Work instruction:
Each of the lines below must be restated exactly.

Information provided:
Start of Block

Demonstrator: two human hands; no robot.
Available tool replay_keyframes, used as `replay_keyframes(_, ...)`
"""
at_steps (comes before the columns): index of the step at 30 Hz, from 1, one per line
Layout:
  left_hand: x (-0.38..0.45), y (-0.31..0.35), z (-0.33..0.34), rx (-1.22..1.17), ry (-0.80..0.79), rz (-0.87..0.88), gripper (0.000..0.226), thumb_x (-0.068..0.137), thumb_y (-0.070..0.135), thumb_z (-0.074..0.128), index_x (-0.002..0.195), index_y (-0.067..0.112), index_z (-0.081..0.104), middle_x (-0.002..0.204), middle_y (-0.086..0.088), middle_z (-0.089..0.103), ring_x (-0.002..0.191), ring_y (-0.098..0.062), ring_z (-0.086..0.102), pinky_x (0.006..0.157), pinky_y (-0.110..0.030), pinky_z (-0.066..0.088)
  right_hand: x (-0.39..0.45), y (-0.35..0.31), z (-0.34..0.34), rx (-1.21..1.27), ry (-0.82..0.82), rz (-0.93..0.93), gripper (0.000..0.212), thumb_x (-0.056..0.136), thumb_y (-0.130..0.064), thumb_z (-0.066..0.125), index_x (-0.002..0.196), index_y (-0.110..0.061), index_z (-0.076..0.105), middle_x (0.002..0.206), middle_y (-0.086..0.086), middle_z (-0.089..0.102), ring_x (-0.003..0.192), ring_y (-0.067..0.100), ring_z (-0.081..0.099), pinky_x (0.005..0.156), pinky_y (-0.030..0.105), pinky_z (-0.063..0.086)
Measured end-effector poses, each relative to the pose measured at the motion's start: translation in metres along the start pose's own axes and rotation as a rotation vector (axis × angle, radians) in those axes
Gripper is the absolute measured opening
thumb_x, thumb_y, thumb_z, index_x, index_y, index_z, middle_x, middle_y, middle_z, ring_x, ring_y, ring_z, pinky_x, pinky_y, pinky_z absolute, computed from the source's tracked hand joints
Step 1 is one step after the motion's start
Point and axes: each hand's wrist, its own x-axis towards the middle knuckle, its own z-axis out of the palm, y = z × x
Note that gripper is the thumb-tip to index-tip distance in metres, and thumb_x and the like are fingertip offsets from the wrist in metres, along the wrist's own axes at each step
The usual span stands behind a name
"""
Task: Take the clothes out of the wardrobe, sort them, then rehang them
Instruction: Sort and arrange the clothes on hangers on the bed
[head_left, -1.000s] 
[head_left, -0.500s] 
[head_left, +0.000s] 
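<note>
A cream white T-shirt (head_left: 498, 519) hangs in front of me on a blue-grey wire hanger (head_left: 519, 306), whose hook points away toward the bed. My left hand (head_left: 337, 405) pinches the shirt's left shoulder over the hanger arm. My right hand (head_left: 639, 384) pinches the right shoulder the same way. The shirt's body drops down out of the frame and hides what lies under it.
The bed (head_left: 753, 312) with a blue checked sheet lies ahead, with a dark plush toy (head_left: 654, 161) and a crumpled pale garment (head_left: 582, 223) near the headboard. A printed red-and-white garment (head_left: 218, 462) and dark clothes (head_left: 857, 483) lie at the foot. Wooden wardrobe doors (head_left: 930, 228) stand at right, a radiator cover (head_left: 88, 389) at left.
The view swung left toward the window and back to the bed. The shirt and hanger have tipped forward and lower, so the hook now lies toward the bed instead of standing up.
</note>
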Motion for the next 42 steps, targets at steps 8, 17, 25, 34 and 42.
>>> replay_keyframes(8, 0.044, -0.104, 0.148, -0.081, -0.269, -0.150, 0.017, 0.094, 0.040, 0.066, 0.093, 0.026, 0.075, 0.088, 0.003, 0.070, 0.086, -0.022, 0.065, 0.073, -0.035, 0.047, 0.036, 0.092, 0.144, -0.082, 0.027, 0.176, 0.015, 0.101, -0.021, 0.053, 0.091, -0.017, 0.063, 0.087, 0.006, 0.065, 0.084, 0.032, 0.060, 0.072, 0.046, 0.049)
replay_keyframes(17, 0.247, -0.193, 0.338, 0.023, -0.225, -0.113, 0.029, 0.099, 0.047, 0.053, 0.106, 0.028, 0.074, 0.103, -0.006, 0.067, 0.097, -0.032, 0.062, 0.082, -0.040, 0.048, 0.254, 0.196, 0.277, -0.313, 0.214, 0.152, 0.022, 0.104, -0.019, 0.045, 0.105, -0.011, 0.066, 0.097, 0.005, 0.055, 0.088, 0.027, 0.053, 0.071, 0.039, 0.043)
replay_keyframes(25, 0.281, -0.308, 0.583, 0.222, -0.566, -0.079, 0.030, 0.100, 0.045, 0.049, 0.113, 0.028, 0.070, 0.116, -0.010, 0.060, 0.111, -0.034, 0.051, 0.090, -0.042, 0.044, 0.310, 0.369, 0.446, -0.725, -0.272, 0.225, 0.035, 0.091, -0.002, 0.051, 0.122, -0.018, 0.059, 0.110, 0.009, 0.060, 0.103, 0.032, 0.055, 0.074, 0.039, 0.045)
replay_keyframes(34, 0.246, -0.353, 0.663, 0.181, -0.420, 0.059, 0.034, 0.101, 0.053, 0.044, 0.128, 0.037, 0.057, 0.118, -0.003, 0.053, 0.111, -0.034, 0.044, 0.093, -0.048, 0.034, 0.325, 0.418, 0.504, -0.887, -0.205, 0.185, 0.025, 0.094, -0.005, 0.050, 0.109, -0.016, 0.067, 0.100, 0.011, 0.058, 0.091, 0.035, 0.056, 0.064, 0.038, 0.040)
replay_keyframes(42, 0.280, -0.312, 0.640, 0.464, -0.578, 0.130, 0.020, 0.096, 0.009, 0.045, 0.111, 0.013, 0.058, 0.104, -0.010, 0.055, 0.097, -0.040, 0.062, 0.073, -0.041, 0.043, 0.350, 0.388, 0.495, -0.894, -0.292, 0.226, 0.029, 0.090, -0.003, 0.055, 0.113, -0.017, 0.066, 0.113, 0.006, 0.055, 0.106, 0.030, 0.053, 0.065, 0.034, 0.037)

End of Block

The answer:
Demonstrator: two human hands; no robot.
Available tool replay_keyframes, used as `replay_keyframes(_, ...)`
"""
at_steps (comes before the columns): index of the step at 30 Hz, from 1, one per line
Layout:
  left_hand: x (-0.38..0.45), y (-0.31..0.35), z (-0.33..0.34), rx (-1.22..1.17), ry (-0.80..0.79), rz (-0.87..0.88), gripper (0.000..0.226), thumb_x (-0.068..0.137), thumb_y (-0.070..0.135), thumb_z (-0.074..0.128), index_x (-0.002..0.195), index_y (-0.067..0.112), index_z (-0.081..0.104), middle_x (-0.002..0.204), middle_y (-0.086..0.088), middle_z (-0.089..0.103), ring_x (-0.002..0.191), ring_y (-0.098..0.062), ring_z (-0.086..0.102), pinky_x (0.006..0.157), pinky_y (-0.110..0.030), pinky_z (-0.066..0.088)
  right_hand: x (-0.39..0.45), y (-0.35..0.31), z (-0.34..0.34), rx (-1.21..1.27), ry (-0.82..0.82), rz (-0.93..0.93), gripper (0.000..0.212), thumb_x (-0.056..0.136), thumb_y (-0.130..0.064), thumb_z (-0.066..0.125), index_x (-0.002..0.196), index_y (-0.110..0.061), index_z (-0.076..0.105), middle_x (0.002..0.206), middle_y (-0.086..0.086), middle_z (-0.089..0.102), ring_x (-0.003..0.192), ring_y (-0.067..0.100), ring_z (-0.081..0.099), pinky_x (0.005..0.156), pinky_y (-0.030..0.105), pinky_z (-0.063..0.086)
Measured end-effector poses, each relative to the pose measured at the motion's start: translation in metres along the start pose's own axes and rotation as a rotation vector (axis × angle, radians) in those axes
Gripper is the absolute measured opening
thumb_x, thumb_y, thumb_z, index_x, index_y, index_z, middle_x, middle_y, middle_z, ring_x, ring_y, ring_z, pinky_x, pinky_y, pinky_z absolute, computed from the source's tracked hand joints
Step 1 is one step after the motion's start
Point and axes: each hand's wrist, its own x-axis towards the middle knuckle, its own z-axis out of the palm, y = z × x
Note that gripper is the thumb-tip to index-tip distance in metres, and thumb_x and the like are fingertip offsets from the wrist in metres, along the wrist's own axes at each step
The usual span stands behind a name
"""
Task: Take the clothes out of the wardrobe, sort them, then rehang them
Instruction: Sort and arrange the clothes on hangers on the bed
[head_left, -1.000s] 
[head_left, -0.500s] 
[head_left, +0.000s] 
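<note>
A cream white T-shirt (head_left: 498, 519) hangs in front of me on a blue-grey wire hanger (head_left: 519, 306), whose hook points away toward the bed. My left hand (head_left: 337, 405) pinches the shirt's left shoulder over the hanger arm. My right hand (head_left: 639, 384) pinches the right shoulder the same way. The shirt's body drops down out of the frame and hides what lies under it.
The bed (head_left: 753, 312) with a blue checked sheet lies ahead, with a dark plush toy (head_left: 654, 161) and a crumpled pale garment (head_left: 582, 223) near the headboard. A printed red-and-white garment (head_left: 218, 462) and dark clothes (head_left: 857, 483) lie at the foot. Wooden wardrobe doors (head_left: 930, 228) stand at right, a radiator cover (head_left: 88, 389) at left.
The view swung left toward the window and back to the bed. The shirt and hanger have tipped forward and lower, so the hook now lies toward the bed instead of standing up.
</note>
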Motion for the next 42 steps, targets at steps 8, 17, 25, 34 and 42.
>>> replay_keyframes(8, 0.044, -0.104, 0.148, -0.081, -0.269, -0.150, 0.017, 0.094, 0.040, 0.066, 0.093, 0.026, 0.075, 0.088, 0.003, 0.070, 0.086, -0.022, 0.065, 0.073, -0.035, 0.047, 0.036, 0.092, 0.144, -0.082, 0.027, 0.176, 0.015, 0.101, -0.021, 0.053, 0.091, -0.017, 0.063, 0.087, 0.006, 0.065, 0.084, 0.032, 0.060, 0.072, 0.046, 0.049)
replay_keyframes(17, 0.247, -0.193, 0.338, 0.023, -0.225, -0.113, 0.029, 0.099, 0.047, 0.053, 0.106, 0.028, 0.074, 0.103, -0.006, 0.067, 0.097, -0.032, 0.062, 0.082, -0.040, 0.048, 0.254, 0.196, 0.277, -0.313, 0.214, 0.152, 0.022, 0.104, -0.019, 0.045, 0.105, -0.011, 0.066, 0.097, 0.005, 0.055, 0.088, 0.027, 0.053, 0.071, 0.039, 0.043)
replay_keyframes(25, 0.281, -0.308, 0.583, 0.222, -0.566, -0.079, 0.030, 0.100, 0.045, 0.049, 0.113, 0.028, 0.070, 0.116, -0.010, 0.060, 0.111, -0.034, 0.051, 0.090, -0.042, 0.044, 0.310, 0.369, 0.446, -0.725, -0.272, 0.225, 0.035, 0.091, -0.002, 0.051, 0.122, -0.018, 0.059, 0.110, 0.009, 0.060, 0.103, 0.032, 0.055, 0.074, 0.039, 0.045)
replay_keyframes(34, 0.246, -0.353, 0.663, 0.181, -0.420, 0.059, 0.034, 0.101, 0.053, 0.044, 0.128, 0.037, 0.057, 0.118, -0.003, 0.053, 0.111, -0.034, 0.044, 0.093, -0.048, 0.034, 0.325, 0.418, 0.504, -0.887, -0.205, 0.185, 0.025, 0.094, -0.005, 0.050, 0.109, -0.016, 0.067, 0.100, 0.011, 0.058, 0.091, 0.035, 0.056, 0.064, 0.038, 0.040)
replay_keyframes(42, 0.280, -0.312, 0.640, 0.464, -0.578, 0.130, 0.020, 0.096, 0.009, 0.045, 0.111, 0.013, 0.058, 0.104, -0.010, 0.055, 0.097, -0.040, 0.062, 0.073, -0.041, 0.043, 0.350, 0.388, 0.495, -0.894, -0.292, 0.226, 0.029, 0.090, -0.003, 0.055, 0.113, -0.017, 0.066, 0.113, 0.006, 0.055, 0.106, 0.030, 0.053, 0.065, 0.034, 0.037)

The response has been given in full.